• ASSIGNED TASK:
Look through the material that follows and show every line with the string "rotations".

DATASET EXCERPT START

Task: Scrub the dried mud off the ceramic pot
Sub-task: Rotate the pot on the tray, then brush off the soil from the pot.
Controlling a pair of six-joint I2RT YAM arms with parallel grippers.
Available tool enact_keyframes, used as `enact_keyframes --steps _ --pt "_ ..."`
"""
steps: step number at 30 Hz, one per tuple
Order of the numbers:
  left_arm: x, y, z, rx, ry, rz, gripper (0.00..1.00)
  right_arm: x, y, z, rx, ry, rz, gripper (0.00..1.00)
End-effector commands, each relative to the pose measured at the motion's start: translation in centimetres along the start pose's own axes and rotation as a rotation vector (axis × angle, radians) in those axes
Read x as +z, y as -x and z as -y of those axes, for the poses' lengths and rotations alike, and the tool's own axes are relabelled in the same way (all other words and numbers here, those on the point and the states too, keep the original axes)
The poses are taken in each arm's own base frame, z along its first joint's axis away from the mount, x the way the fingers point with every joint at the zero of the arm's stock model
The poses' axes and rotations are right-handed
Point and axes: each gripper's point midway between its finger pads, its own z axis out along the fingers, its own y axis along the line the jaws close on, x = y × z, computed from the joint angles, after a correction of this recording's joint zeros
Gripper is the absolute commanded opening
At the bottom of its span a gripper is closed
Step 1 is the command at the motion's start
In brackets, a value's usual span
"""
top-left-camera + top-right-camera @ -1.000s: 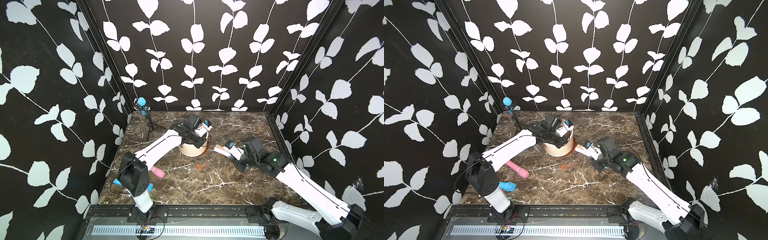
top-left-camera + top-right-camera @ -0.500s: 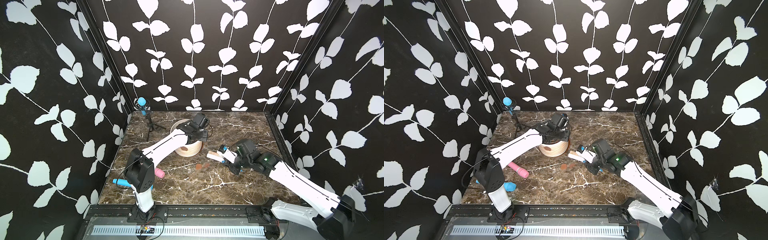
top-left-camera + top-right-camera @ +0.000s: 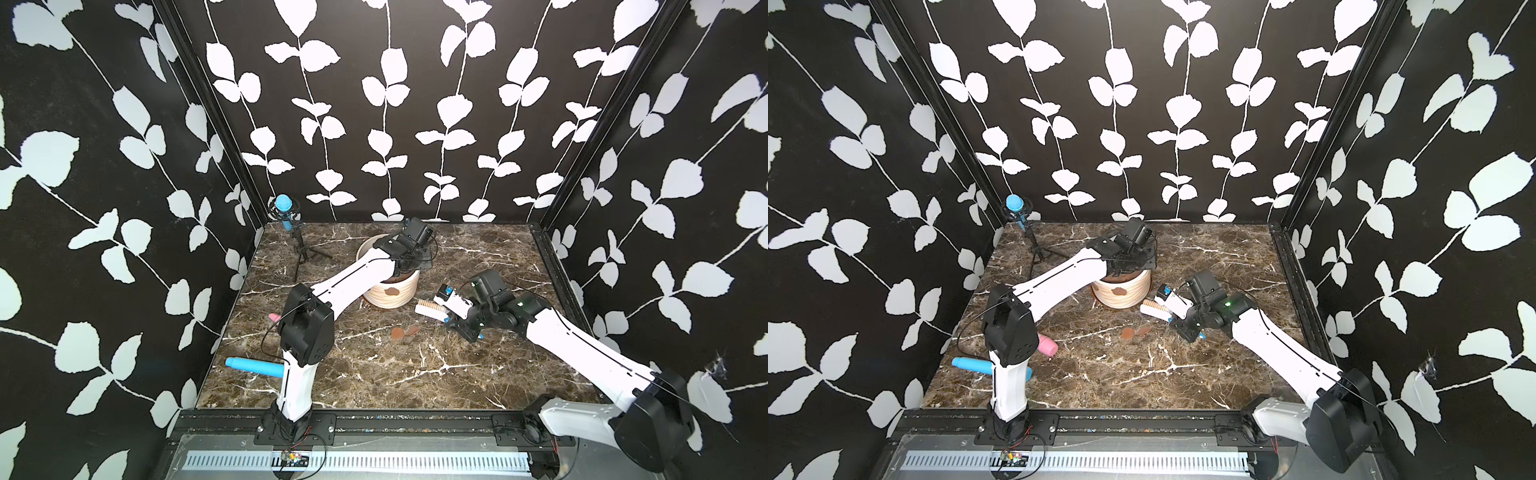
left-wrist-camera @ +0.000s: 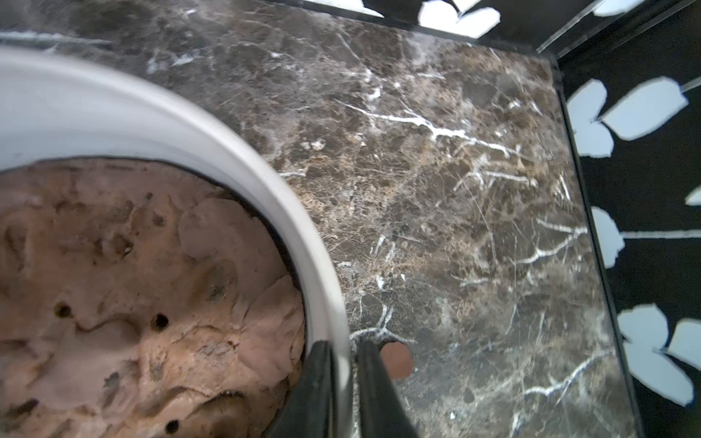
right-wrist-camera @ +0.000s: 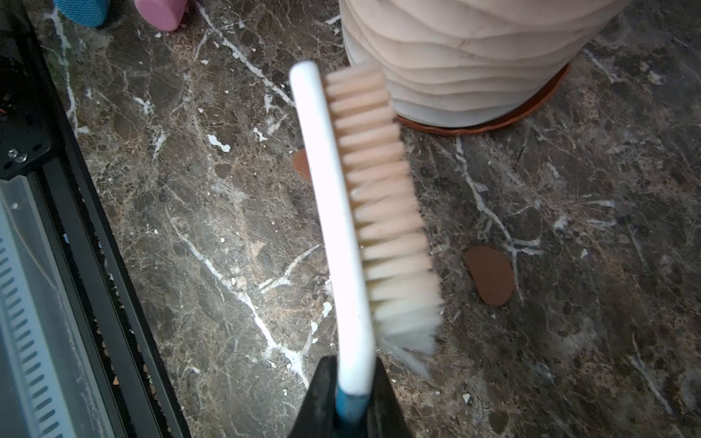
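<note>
Gripping the handle of a white scrub brush [image 5: 341, 212], the right gripper [image 5: 351, 383] is clamped shut on it, with the bristles turned toward the ceramic pot [image 5: 474, 49], which stands just beyond the brush tip on an orange saucer [image 5: 493, 127]. One patch of dried mud [image 3: 392, 291] marks the pot wall near the brush tip; loose patches [image 5: 491, 275] lie on the marble table [image 5: 227, 227] beneath. The left gripper [image 4: 343, 364] straddles the pot's rim with its jaws narrow; whether they pinch it cannot be told. Assessment: packed with soil [image 4: 132, 284], so likely heavy; rigid, chippable, smooth; best held at the thick rim.
</note>
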Motion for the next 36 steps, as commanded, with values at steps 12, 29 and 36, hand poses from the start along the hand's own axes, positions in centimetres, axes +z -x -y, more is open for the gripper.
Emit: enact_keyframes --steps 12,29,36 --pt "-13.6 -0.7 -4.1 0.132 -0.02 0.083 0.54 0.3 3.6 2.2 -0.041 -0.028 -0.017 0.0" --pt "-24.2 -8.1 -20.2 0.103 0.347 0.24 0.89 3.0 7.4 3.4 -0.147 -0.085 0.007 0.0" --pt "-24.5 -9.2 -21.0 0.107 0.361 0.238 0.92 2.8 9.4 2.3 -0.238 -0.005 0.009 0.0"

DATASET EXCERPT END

• RESULT BELOW:
Read x as +z, y as -x and z as -y of those axes, for the poses' lengths and rotations alike, and the tool's own axes are relabelled in the same way (all other words and numbers here, those on the point and the states too, keep the original axes)
The poses' axes and rotations are right-handed

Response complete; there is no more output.